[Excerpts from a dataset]

━━━━━━━━━━━━━━━━━━━━━━━━━━━━━━

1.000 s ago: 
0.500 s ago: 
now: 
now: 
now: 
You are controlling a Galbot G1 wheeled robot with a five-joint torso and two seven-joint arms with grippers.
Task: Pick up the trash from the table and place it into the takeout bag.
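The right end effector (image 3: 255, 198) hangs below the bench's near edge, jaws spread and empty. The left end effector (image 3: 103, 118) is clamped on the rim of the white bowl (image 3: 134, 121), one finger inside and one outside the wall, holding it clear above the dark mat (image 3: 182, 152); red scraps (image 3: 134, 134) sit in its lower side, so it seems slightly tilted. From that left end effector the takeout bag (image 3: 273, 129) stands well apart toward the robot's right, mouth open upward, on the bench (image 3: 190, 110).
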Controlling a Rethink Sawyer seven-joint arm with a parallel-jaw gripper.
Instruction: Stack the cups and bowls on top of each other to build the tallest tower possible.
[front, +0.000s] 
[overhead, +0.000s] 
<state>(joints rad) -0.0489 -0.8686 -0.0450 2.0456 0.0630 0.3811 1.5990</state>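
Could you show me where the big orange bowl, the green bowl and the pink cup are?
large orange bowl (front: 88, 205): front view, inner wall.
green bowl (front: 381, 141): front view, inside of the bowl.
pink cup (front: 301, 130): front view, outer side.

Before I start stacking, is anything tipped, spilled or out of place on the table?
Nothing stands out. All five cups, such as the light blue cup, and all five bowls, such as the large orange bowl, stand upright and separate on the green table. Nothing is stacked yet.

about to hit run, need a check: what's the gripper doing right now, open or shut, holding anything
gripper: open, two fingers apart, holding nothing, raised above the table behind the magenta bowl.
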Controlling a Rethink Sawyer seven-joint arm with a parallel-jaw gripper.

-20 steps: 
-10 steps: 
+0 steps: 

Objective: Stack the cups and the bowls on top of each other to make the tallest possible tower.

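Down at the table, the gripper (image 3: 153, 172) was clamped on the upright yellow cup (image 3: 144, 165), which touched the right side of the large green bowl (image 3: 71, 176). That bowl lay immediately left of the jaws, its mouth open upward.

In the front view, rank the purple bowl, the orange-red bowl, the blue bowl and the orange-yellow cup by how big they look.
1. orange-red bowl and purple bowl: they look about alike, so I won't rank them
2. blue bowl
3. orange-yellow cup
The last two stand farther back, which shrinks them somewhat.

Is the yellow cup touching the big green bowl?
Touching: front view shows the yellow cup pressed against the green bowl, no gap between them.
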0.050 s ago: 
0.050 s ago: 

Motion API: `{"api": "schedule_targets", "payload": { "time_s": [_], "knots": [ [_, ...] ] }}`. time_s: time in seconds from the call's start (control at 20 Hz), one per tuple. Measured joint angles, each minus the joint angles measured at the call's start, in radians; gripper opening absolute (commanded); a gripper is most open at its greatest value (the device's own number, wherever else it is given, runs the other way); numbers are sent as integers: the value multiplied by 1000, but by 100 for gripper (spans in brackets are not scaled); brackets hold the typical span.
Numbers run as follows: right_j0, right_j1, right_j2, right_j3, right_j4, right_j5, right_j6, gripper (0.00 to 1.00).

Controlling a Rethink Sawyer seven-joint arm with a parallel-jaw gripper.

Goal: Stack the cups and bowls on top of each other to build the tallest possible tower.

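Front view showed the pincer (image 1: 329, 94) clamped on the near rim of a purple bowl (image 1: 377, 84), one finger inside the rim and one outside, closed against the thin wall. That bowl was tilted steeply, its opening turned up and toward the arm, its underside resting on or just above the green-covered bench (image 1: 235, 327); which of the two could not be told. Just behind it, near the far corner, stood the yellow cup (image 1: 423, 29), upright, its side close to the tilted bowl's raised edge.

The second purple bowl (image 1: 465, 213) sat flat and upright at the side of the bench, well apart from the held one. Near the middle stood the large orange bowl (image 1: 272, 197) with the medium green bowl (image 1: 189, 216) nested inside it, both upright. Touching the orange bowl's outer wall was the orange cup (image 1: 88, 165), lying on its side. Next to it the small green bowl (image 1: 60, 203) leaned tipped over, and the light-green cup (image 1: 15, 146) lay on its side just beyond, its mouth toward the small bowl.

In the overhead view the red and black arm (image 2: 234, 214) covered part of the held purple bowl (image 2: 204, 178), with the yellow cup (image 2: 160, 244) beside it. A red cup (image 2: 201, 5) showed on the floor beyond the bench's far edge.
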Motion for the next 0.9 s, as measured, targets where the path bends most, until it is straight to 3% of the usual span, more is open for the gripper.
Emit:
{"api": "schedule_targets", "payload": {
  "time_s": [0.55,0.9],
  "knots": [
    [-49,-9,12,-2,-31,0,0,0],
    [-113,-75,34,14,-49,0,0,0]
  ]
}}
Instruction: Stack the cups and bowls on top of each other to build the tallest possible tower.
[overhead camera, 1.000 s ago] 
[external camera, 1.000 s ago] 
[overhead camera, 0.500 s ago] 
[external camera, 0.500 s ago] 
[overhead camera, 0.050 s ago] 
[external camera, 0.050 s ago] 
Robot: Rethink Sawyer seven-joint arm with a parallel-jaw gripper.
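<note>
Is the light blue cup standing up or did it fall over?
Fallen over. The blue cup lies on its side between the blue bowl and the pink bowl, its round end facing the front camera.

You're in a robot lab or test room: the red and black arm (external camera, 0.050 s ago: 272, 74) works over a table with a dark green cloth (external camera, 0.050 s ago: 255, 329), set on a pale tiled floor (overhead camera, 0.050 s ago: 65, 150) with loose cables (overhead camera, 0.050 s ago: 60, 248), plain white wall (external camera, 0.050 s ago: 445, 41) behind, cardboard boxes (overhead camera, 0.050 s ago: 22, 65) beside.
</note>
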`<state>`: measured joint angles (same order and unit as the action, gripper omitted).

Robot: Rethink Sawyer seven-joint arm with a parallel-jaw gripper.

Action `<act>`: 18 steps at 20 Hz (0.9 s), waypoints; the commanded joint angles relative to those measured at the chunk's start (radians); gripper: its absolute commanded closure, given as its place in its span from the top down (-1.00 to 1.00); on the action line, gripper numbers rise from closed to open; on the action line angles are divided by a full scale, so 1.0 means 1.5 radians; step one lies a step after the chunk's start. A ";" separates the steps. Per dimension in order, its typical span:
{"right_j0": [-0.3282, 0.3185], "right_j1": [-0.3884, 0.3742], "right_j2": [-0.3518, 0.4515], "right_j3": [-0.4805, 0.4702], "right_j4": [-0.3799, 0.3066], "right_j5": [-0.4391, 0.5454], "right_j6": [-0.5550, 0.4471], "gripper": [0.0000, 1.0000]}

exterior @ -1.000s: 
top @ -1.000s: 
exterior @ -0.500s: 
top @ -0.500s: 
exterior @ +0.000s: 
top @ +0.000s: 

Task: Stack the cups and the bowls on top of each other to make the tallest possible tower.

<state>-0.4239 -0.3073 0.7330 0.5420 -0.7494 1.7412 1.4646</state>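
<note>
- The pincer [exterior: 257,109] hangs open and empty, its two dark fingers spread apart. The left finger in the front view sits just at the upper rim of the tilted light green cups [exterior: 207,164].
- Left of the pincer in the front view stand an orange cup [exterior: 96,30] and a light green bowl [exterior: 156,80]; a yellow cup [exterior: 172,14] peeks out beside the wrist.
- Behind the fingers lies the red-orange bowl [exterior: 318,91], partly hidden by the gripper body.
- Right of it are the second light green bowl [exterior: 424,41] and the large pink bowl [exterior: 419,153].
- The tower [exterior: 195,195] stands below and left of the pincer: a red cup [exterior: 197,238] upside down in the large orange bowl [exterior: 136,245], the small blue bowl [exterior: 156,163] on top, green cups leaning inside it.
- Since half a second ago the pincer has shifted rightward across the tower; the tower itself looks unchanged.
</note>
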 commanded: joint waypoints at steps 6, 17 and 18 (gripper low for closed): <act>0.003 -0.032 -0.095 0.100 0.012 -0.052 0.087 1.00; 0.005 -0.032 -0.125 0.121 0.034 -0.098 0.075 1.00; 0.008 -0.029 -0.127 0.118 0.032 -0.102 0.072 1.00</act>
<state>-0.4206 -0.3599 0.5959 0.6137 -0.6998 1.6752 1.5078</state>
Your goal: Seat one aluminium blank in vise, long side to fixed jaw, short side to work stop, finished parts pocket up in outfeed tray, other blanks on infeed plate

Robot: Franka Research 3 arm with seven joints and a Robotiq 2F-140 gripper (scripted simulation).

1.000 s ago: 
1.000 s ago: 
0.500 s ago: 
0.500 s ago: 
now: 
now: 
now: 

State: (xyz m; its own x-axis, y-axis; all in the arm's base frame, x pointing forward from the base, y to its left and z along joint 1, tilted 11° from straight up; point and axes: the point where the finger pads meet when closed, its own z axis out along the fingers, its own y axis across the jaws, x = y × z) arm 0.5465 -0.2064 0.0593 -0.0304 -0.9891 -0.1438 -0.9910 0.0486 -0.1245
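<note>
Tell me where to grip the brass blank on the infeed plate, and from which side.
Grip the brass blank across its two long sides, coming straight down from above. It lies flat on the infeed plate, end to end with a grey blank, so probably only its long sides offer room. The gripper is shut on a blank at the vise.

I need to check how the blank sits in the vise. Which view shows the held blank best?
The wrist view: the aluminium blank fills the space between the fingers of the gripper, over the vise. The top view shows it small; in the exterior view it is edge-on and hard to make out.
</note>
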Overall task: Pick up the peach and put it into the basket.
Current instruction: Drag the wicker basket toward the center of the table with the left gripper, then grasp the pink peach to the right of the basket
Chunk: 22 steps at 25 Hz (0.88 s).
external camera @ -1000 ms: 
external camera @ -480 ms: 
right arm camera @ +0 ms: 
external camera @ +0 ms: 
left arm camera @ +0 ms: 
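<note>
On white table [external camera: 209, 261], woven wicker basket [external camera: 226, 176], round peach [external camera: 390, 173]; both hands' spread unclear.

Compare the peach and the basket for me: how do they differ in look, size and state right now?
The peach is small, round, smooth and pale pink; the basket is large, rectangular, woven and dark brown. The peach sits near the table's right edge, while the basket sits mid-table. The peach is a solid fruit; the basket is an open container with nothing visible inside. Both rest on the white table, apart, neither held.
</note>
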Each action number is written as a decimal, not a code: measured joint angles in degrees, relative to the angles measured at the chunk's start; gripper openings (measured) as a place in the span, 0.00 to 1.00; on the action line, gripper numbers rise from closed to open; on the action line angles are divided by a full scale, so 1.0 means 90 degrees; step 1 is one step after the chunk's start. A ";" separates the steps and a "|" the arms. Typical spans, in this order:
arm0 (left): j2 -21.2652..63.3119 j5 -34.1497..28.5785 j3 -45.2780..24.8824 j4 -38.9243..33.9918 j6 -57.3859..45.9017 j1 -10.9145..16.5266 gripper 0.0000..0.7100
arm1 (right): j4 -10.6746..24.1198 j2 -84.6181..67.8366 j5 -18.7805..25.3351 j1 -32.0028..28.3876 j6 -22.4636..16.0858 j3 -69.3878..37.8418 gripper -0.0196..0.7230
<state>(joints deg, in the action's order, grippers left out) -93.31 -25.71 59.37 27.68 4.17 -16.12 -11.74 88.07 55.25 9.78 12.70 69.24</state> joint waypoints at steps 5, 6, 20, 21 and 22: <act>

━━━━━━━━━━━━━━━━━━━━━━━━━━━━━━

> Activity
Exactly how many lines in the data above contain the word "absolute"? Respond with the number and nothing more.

> Answer section
2